Bisulfite sequencing analysis of mouse osteocalcin and osteopontin promoter regions

Early studies proposed that DNA methylation might regulate gene expression during stem cell differentiation. However, little is known about DNA methylation during osteogenic differentiation of mesenchymal stem cells. Objectives: To analyze the methylation status of osteocalcin and osteopontin promoter regions in genomes of bone marrow-derived stromal cells (BMSCs) before and after osteogenic differentiation. Methods: Clonal cultures of C57BL/6J mouse BMSCs were established. Genomic DNA and total RNA were extracted from uninduced or osteogenically induced BMSCs, gingival fibroblasts, brain, calvaria, and C2C12 myoblasts. DNA was treated with bisulfite conversion and amplified by PCR using primer sets for osteocalcin and osteopontin promoter regions (amplified regions contained 6 and 4 CpG sites, respectively). Subsequently, PCR products were sequenced and the methylation status of the CpG sites was analyzed. Relative expression levels were determined by RT-PCR. Results: The overall methylation pattern in the BMSC osteocalcin promoter region did not significantly change after osteogenic differentiation.
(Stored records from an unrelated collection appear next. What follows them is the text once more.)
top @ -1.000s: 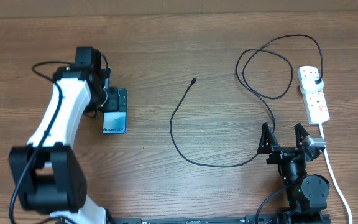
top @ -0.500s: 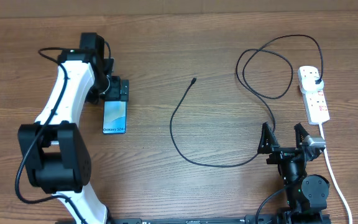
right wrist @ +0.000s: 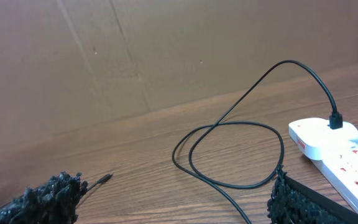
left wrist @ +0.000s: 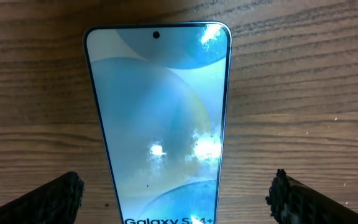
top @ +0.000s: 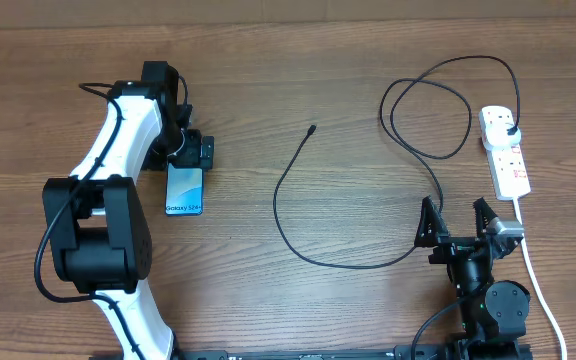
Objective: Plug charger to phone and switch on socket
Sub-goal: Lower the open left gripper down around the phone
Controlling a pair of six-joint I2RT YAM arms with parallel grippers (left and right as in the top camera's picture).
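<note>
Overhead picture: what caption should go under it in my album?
Left gripper open at the phone; charger plugged into the socket, its tip lying free.

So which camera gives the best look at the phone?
The left wrist view: the phone fills the frame, screen up, its Galaxy lettering partly readable. Overhead shows it small, one end at the left gripper. The right wrist view does not clearly show it.
</note>
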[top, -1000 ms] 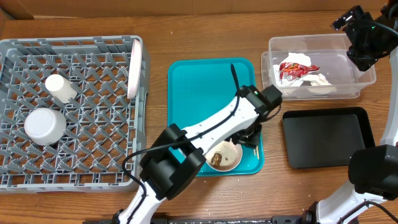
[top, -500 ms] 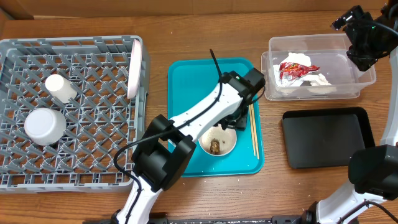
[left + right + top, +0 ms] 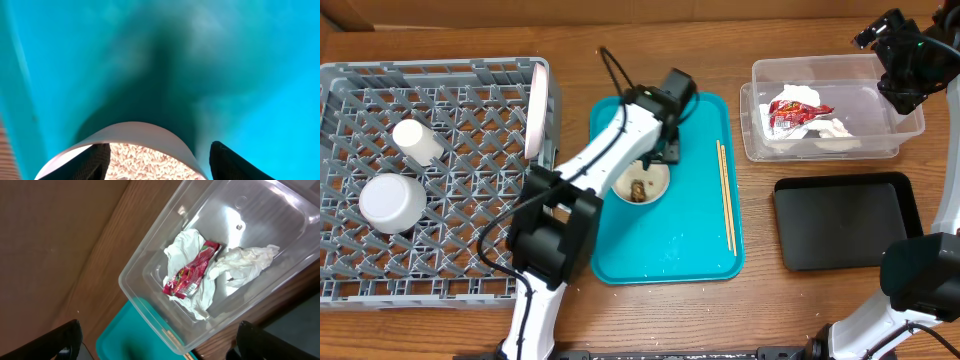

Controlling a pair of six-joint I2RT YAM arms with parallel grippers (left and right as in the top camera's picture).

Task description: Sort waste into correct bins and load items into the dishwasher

However, the fourth CpG site was methylated less frequently (<15%) in osteogenic BMSCs, C2C12, and calvaria, all of which highly expressed osteocalcin mRNA. In contrast, the frequency of methylation at this site was high (>60%) in fibroblasts and brain, which did not express osteocalcin transcripts. In the BMSC osteopontin promoter region, the frequency of methylation at the fourth CpG site was specifically decreased after osteogenic differentiation. In addition, this CpG site was hypomethylated (<30%) in osteogenic BMSCs, fibroblasts, C2C12, and calvaria, all of which highly expressed osteopontin mRNA, and hypermethylated (>60%) in uninduced BMSCs and brain, which expressed osteopontin at lower levels. Conclusion: These results suggest that the methylation status of specific CpG loci in mouse osteocalcin and osteopontin promoter regions vary depending on cell type and differentiation stage, and may thus be involved in the regulation of gene expression.